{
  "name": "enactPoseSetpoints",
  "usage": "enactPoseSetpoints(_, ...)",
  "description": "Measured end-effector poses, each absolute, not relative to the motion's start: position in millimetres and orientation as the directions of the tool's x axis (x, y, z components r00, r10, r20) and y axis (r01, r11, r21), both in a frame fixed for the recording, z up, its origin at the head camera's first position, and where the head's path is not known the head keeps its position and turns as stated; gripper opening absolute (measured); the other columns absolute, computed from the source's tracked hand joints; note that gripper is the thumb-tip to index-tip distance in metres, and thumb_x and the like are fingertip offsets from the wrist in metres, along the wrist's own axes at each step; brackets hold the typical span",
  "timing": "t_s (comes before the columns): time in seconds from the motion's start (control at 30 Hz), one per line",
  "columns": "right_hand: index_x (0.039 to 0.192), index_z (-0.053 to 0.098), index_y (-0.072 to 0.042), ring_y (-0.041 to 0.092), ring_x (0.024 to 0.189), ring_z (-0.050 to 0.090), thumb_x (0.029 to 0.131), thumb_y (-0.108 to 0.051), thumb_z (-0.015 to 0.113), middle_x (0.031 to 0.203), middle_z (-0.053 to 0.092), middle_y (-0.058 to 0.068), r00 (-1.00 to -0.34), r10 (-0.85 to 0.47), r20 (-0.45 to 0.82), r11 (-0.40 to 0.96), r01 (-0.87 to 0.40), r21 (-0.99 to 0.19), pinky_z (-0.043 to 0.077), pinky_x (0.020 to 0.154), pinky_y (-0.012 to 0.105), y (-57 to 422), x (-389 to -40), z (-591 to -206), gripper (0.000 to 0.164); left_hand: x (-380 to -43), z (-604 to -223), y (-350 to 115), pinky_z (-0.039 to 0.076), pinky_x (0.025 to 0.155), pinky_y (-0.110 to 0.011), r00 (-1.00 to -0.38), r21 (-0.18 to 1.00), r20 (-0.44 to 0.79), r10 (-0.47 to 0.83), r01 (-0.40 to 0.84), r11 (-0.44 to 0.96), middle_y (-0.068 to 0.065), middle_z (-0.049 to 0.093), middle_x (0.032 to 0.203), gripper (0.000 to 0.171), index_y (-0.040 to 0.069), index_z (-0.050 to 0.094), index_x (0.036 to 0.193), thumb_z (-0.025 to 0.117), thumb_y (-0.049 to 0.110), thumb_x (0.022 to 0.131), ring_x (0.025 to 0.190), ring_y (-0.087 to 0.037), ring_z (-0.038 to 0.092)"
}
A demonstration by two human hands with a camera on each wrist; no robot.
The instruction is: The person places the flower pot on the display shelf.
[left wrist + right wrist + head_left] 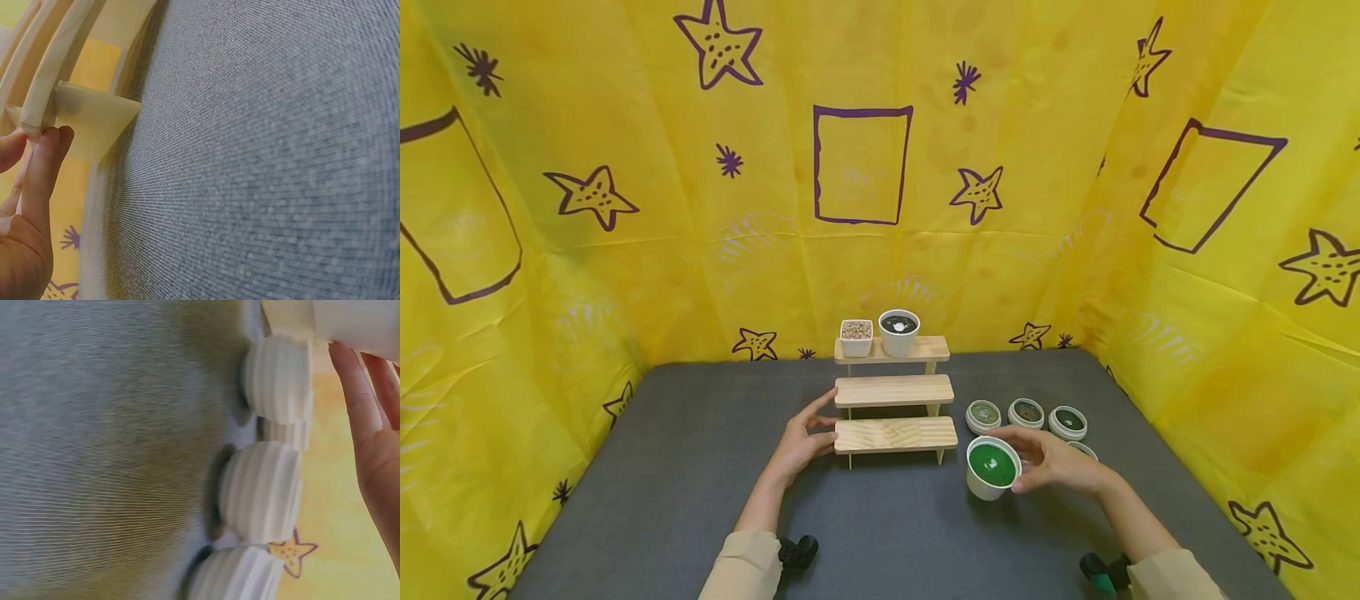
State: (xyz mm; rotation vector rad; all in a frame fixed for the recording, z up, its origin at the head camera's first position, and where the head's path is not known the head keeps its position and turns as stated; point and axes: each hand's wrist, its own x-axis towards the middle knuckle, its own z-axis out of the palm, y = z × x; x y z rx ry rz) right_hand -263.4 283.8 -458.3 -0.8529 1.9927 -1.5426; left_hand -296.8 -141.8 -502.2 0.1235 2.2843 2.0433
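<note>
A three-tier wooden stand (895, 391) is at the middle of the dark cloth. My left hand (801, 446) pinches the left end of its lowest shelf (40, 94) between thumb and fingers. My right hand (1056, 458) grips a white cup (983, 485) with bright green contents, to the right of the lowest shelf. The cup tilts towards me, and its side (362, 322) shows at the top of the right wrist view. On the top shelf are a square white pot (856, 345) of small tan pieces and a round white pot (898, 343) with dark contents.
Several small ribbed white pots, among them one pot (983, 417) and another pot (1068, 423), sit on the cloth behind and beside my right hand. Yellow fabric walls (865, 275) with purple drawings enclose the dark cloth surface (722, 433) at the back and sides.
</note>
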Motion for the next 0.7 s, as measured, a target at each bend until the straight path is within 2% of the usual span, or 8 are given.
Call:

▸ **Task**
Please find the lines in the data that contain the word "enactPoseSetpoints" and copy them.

▸ **Answer box**
  "name": "enactPoseSetpoints",
  "usage": "enactPoseSetpoints(_, ...)",

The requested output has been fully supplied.